His speciality is underwater photography, and his website contains a huge number of images from around the world that literally take the breath away. His story began as a hobby, which then turned into a profession.
- Simply, adrenaline and the ability to do something that others cannot do in extreme sports drives me to go forward and push the boundaries of photography – says Pedja, who was himself one of the pioneers of extreme sports in the former Yugoslavia.
Sky, air, water or land – which of these four do you most enjoy being in while shooting?
- Each of these has its own advantages and disadvantages, and I always try to take maximum pleasure in every project I work on. I’m most relaxed in the water, as it is a completely different environment to the one filled with the adrenaline of extreme sports, and I’m most active on land, in projects like BASE jumping or canyoning adventures.
What still represents a challenge for you?
- In photographic terms, there are always many challenges. However, when they are less of them I try to create them by thinking creatively with the aim of creating pictures that are as unique as possible.

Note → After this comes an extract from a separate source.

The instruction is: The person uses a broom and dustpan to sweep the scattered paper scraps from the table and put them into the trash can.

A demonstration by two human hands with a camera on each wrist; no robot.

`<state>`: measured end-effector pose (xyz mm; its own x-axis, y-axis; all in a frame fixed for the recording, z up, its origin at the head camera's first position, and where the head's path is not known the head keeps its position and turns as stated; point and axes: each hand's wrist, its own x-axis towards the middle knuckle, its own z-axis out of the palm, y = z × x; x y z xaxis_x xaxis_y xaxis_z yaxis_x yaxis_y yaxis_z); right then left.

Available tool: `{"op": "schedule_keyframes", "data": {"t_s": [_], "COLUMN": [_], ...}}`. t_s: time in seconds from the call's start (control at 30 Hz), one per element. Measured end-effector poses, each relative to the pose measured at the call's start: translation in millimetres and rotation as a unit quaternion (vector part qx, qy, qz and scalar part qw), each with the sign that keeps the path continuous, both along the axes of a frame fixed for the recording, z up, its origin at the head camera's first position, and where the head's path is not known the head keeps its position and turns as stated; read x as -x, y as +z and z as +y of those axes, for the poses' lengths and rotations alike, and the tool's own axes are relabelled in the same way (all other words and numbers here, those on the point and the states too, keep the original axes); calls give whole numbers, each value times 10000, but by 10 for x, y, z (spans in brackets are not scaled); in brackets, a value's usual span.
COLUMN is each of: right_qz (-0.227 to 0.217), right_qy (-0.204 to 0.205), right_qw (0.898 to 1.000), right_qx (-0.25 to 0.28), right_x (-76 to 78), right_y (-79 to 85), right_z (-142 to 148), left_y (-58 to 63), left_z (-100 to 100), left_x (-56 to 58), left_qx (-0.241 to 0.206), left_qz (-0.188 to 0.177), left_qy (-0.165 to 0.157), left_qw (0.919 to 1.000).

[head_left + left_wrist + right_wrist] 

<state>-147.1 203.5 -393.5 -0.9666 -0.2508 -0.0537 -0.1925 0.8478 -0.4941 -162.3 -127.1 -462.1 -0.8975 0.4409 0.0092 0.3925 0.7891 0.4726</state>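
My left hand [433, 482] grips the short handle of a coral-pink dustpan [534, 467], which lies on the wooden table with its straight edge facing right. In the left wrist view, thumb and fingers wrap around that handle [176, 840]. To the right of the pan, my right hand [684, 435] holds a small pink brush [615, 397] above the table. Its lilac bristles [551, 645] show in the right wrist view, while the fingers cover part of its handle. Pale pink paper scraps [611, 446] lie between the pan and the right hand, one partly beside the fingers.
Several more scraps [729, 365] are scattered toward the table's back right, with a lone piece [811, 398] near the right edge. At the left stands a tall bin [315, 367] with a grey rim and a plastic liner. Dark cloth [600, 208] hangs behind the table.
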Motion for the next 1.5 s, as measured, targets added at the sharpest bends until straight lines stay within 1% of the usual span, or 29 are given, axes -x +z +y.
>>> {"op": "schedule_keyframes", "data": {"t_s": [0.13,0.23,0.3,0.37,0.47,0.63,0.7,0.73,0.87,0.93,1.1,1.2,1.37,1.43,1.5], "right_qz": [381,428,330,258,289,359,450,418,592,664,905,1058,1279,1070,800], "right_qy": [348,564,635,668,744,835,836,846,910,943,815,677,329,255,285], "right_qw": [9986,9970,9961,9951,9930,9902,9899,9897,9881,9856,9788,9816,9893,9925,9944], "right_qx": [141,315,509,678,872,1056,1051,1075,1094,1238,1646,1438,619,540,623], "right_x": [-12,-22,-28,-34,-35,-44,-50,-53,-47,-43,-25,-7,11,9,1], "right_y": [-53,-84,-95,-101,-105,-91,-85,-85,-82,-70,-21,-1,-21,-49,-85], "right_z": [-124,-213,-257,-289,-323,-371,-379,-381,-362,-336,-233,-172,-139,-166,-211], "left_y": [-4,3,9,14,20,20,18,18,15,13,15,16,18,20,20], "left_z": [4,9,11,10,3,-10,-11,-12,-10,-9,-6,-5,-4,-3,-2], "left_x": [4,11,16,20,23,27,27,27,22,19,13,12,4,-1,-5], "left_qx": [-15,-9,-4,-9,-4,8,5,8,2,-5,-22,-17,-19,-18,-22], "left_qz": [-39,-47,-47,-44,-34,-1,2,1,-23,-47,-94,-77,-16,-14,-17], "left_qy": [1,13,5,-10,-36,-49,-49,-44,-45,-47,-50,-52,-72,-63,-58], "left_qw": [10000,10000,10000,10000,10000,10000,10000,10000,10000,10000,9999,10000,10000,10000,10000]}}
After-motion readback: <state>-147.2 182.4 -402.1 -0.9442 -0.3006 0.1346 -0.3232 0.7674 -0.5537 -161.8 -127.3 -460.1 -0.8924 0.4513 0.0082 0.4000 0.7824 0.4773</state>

Underwater photography is something that is an inexhaustible source of inspiration, but more often lately a challenge has been presented to me in terms of combining different techniques of shooting and connecting various disciplines into something new and previously unseen.
In which situations does your adrenaline run?
- Adrenaline is ubiquitous in many situations in sports photography, but the most recent example has been flying in a sports plane while photographing the Red Bull Air Race.
You’ve cooperated with the world’s greatest athletes? What is it that all these people have in common? What makes them different from the “ordinary” world?
- I would say that they all share the energy that stems from the love of what they do, and without which they would not have achieved what they have. I think some sort of mental freedom makes them different from the “ordinary” world.
What is your limit when taking pictures? Are you ready to take a high risk to get the shot that will satisfy your criteria?
- In extreme sports it is very important to communicate between the photographer and the subject, because sometimes a lot of unexpected situations arise. Very often you do not know exactly where the athletes will jump, which part they will fly over, in which place they will dive, so all communication before the actual shooting is of the utmost importance. I always try to put safety first. Fortunately, there haven’t been situations where my life was threatened, but a lot of times I found myself in unforeseen circumstances. Tere is no photo for which I would endanger myself or the athletes with whom I work, because if something happened that photo would have no value later.
How important are talent, hardwork and constant training when it comes to dealing with this business? Can expensive equipment replace talent and vice versa?
- Many factors contribute to this work, and talent is certainly the foundation. The possibility to have a mental image of the scene one wants in a photograph is quite important. This is also
what makes you want to seek perfection, because new ideas require new techniques, technologies, etc. As for expensive equipment, there are two folk proverbs. The first is: “Clothes don’t make the man”, thus expensive equipment is not a measure of the quality of a photographer and his photographs. The other proverb is: “Without tools there’s no trade”, in other words, expensive equipment is not necessary for someone to be recognised as a high quality photographer, but it certainly contributes to that.